PROBLEM DETAILS: Write out the entries below exactly. End with the line that contains "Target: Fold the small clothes".

DATA RECORDS:
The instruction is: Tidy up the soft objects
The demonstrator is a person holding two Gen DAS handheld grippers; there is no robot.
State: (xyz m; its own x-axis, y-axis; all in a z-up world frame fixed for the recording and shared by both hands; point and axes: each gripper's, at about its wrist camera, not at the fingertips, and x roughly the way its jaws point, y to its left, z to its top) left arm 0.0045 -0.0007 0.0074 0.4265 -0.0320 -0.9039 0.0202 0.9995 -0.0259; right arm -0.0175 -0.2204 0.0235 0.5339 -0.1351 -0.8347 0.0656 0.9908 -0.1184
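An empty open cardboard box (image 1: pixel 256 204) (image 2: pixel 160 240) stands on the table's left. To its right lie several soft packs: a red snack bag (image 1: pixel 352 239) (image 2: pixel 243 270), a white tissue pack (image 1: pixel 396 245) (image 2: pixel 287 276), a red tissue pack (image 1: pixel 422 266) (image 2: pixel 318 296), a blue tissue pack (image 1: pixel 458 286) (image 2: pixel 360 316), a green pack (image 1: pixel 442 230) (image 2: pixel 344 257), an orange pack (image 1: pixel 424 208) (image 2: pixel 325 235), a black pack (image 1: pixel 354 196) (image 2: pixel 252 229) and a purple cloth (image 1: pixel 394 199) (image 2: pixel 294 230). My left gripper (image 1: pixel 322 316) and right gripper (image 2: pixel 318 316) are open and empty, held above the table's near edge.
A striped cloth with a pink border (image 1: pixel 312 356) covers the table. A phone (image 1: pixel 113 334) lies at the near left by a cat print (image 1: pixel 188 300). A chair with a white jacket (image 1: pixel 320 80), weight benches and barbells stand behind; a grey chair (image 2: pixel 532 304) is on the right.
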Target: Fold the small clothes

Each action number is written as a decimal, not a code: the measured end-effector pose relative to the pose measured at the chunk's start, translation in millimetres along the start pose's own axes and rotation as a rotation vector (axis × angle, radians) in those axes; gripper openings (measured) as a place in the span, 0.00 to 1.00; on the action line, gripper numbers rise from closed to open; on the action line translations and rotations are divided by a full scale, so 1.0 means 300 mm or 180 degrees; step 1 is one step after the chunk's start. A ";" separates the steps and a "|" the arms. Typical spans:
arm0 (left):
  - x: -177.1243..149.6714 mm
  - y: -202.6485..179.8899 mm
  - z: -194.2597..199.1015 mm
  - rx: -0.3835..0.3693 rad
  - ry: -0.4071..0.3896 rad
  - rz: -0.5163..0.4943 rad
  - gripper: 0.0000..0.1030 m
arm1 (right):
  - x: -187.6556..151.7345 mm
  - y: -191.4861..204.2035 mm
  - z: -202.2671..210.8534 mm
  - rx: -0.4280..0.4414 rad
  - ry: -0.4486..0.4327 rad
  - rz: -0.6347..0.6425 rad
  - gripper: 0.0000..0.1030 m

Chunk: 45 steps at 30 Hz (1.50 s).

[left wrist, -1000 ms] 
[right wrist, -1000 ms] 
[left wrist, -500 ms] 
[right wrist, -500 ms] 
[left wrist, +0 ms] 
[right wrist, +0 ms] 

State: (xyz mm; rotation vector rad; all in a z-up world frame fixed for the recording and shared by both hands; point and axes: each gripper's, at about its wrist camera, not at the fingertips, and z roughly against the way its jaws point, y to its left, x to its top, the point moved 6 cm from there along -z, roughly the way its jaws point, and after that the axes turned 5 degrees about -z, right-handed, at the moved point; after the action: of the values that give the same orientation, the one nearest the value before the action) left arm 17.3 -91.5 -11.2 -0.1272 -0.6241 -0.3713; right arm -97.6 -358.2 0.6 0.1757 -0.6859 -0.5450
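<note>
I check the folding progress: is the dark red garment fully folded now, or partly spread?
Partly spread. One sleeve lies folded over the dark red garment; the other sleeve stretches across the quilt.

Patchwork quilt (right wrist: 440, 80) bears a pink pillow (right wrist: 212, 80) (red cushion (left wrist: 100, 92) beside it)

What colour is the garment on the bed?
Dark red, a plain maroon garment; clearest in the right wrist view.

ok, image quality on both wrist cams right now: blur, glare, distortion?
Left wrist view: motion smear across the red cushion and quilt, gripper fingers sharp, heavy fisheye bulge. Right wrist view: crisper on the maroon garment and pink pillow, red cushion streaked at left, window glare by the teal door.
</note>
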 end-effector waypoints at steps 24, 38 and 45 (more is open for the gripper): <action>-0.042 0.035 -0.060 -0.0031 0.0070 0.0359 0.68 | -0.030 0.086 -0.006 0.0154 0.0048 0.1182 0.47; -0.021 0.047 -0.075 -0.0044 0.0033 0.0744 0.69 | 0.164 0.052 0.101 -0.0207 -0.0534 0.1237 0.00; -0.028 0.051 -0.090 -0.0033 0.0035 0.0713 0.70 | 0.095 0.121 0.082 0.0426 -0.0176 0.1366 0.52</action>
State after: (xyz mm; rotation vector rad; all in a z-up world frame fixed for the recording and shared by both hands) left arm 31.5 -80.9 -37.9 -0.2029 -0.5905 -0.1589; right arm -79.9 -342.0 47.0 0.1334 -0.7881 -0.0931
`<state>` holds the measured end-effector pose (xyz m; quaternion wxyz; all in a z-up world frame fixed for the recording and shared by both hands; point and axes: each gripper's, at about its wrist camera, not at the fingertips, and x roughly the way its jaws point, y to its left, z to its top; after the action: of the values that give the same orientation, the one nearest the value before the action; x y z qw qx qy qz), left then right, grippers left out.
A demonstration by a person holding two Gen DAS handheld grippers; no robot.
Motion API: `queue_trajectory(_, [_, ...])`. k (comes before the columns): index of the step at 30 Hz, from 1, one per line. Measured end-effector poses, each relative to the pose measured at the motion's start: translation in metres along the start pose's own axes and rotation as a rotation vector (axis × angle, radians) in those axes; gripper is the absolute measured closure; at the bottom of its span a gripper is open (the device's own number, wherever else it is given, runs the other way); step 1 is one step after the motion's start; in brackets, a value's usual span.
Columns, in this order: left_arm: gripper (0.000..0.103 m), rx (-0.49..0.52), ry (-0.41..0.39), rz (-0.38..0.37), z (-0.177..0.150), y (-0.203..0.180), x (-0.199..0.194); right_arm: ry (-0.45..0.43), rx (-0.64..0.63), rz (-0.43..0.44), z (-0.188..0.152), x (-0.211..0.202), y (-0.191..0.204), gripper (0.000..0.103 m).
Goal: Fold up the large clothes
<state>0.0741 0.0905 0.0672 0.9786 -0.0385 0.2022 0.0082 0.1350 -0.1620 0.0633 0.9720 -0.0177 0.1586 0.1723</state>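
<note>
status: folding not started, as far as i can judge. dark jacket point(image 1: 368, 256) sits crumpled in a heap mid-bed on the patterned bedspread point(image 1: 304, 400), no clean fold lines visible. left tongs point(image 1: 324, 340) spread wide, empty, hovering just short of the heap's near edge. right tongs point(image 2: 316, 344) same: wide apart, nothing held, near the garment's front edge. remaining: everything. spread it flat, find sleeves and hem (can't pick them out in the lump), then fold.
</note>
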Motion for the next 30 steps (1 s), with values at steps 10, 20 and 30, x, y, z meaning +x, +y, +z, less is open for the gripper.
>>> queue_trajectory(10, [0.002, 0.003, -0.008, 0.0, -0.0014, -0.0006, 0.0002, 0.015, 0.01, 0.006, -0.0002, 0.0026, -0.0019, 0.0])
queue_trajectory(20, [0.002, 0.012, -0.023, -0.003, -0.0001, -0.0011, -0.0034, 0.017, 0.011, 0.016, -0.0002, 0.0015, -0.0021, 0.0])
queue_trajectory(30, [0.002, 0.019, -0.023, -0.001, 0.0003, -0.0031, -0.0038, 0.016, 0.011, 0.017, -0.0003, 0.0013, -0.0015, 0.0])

REPLY:
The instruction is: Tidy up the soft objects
The demonstrator is a person holding two Gen DAS handheld grippers; there is no robot.
State: (xyz m; its own x-axis, y-axis; all in a z-up world frame fixed for the recording and shared by both hands; point and axes: each gripper's, at about its wrist camera, not at the fingertips, and x roughly the way its jaws point, y to its left, z to its top) left arm 0.0045 -0.0007 0.0074 0.4265 -0.0320 -0.9039 0.0202 0.9995 -0.0259; right arm -0.0175 -0.2204 0.0235 0.5339 -0.1351 -0.8347 0.0656 0.9908 -0.1184
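An empty open cardboard box (image 1: pixel 256 204) (image 2: pixel 160 240) stands on the table's left. To its right lie several soft packs: a red snack bag (image 1: pixel 352 239) (image 2: pixel 243 270), a white tissue pack (image 1: pixel 396 245) (image 2: pixel 287 276), a red tissue pack (image 1: pixel 422 266) (image 2: pixel 318 296), a blue tissue pack (image 1: pixel 458 286) (image 2: pixel 360 316), a green pack (image 1: pixel 442 230) (image 2: pixel 344 257), an orange pack (image 1: pixel 424 208) (image 2: pixel 325 235), a black pack (image 1: pixel 354 196) (image 2: pixel 252 229) and a purple cloth (image 1: pixel 394 199) (image 2: pixel 294 230). My left gripper (image 1: pixel 322 316) and right gripper (image 2: pixel 318 316) are open and empty, held above the table's near edge.
A striped cloth with a pink border (image 1: pixel 312 356) covers the table. A phone (image 1: pixel 113 334) lies at the near left by a cat print (image 1: pixel 188 300). A chair with a white jacket (image 1: pixel 320 80), weight benches and barbells stand behind; a grey chair (image 2: pixel 532 304) is on the right.
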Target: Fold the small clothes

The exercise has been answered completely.